Saturday, July 9, 2011


Water is one of the most vital natural resources for sustaining life on earth. The rapid population growth, urbanization, and fast growing industrialization are under increasing threat of water demands. The demand for water is increasing every day, and the total availability of water remains practically constant rather decreasing with passage of time. It is therefore, vital to estimate, conserve, and scientifically manage water available in hydrological system for survival of mankind and necessary to meet the future needs of water. Traditional hydrologic models that are based on mathematical representation of watershed process have been applied to streamflow predictions. These models typically require a significant effort of data collection including rainfall, stream flow and watershed characteristics. Additional efforts are needed for assessing model parameters, and performing model calibration and verification. Hydrologic models devoted to stream flow predictions range from hourly to daily forecast of stream/flood flows (Bertoni et al. 1992; Shamseldin 1997; Rajurkar and Chaube 2002.)

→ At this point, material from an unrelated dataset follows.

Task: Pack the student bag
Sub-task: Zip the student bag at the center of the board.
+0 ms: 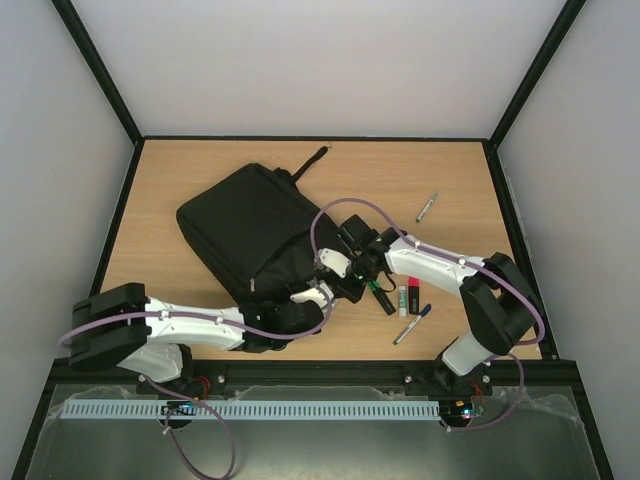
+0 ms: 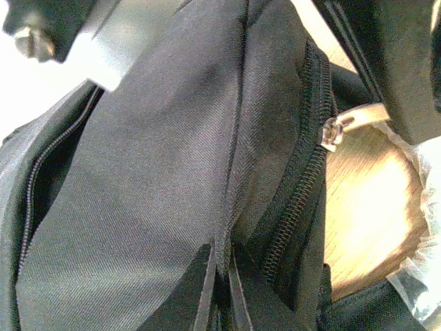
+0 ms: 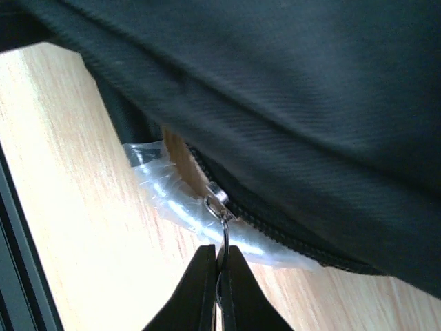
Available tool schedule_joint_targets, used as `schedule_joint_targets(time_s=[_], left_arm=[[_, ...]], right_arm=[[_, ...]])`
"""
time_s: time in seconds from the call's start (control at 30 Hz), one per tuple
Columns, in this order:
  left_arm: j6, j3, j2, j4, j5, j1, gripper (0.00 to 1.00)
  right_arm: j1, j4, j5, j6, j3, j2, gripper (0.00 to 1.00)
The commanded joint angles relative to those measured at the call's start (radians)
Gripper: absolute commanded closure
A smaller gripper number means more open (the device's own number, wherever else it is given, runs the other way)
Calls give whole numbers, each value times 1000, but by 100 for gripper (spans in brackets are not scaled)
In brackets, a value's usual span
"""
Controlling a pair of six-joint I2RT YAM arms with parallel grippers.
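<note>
The student bag [image 1: 255, 228] is a large black fabric bag lying on the wooden table left of centre. My left gripper [image 1: 300, 312] is at the bag's near corner, shut on a fold of its black fabric [image 2: 222, 276] beside a zipper track [image 2: 296, 207]. My right gripper [image 1: 345, 275] is at the bag's right edge, shut on the metal ring pull [image 3: 224, 238] of a zipper slider [image 3: 216, 195]. Clear crinkled plastic [image 3: 172, 203] sticks out of the bag's opening under the zipper.
Right of the bag lie a green-black marker [image 1: 381, 297], a pink highlighter [image 1: 414, 293], a white glue stick [image 1: 402, 300], a blue pen [image 1: 412, 324] and a further pen [image 1: 427, 207] toward the back right. Black frame rails border the table.
</note>
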Motion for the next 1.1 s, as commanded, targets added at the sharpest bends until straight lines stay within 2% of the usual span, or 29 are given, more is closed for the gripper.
schedule_joint_targets(time_s=[0.0,0.2,0.47,0.67,0.87,1.07], left_arm=[[19,24,5,39,36,9,97],[-4,10,-67,5,44,-19,98],[-42,-8,-110,-63,48,-77,98],[-62,-27,-116,-88,45,-104,98],[-42,-47,-145,-92,47,-133,98],[-10,-72,-159,-58,56,-165,98]], right_arm=[[-64,-108,-30,-59,30,14,99],[-196,-131,-24,-140,55,94,99],[-294,-158,-18,-187,197,255,99],[-335,-177,-3,-222,277,346,99],[-344,-237,52,-375,334,400,99],[-356,-281,77,-417,443,465,99]])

A large number of hydrological analyses require mapping and modeling of non-linear systems data. Traditionally such mapping is performed with the help of conceptual models or statistical tools such as regression and curve fitting (Raju, 2008). However, when the underlying physical laws are unknown or not precisely known, it is rather difficult to model the phenomenon adequately. Attempts have made to develop a technique that does not require algorithm or rule development and thus reduces the complexity of the software. One such technique is known as neurocomputing, and the networks laid out with many parallel processing elements to do this neurocomputing are called artificial neural networks (ANNs).